Monday, June 9, 2014

Comedian Jackie Mason Is Still Really, Really Funny

With no Jewish holidays coming up immediately, we bring you profiles of some well known and some not so well known Jews. Enjoy.



But in an in-depth interview with Tablet Magazine, he also gets serious about Israel, anti-Semitism, and why Italians love him


By David Evanier from a June 2013 interview in Tablet Magazine


Jackie MasonI met Jackie Mason for the first time a few months ago at the kosher Great American Health Bar on West 57th Street in Manhattan. My friend Mike Fiorito went up to him and told him a joke. “What kind of a shmuck tells me a joke?” Mason said. I introduced myself and gave him my card. A month later he called me. We’ve been shmoozing together ever since.

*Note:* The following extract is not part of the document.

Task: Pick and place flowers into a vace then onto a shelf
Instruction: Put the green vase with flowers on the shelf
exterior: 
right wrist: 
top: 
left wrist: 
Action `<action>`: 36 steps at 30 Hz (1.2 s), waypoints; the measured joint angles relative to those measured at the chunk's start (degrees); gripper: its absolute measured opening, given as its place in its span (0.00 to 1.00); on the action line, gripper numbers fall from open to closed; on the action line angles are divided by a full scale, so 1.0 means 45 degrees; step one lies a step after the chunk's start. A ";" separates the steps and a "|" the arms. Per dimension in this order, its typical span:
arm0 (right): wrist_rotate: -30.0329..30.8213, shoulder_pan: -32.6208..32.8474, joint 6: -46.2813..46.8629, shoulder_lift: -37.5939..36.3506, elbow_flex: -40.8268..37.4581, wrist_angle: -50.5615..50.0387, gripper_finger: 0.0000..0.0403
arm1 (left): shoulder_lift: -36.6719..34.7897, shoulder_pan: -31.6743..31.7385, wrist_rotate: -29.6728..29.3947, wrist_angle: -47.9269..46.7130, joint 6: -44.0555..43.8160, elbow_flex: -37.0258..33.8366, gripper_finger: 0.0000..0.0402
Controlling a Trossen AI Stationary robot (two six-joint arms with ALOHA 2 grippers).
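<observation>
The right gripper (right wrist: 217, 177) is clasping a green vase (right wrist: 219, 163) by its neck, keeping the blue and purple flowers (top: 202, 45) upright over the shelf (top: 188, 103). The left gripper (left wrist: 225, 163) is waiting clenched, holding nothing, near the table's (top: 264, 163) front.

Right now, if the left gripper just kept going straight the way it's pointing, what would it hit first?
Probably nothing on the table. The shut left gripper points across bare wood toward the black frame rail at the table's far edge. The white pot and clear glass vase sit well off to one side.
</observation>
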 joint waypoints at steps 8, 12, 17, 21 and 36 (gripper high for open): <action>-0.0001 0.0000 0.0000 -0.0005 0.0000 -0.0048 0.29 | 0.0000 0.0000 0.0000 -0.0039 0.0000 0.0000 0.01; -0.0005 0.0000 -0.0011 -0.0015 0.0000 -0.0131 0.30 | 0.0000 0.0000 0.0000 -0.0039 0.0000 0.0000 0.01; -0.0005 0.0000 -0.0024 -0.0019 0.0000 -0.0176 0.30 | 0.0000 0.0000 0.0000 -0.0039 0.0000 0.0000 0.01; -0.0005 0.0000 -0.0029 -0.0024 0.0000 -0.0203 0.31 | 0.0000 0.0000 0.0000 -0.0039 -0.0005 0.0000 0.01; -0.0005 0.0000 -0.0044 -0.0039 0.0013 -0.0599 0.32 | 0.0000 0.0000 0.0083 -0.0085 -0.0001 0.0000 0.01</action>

Mason looks like his pictures from 20 years ago, with black hair and sad, alert eyes. He is intelligent, youthful, and nimble and strides across the street without looking right or left. Usually, he doesn’t have to. Wherever he goes, he is a conspicuous celebrity. Every time we walk down a Manhattan street together, he is greeted like a rock star by scores of people from all ethnic groups who go crazy at the sight of him. They run up to him and embrace him. Before he was 25, Mason left the hearth in Sheboygan, Wisc., and made his way to the Catskills, where he became an overnight sensation. He has remained a star in a much broader arena ever since.

What does it mean to you to be a Jew?

It means that the chances are you are going to be a more intelligent person, and you’ll have more decency, and you’ll help people whether they deserve it or not. And no matter what crime any person from any denomination commits, somehow you’ll always convince yourself it’s your fault.

Why have you stayed so identifiably Jewish in your accent and your subject matter?

I didn’t emphasize my Jewishness because I wanted to. I just happen to have been raised in a family where everybody happened to talk like this, so why would I talk like somebody else? And it’s not true that my act is about Judaism. It sounds like Judaism, but my act is about all kinds of people, but because I sound so Jewish, people are too stupid to separate the sound from the substance.

How did you become attracted to comedy?

I became attracted to it because I was a rabbi. And I started to tell jokes in my sermons.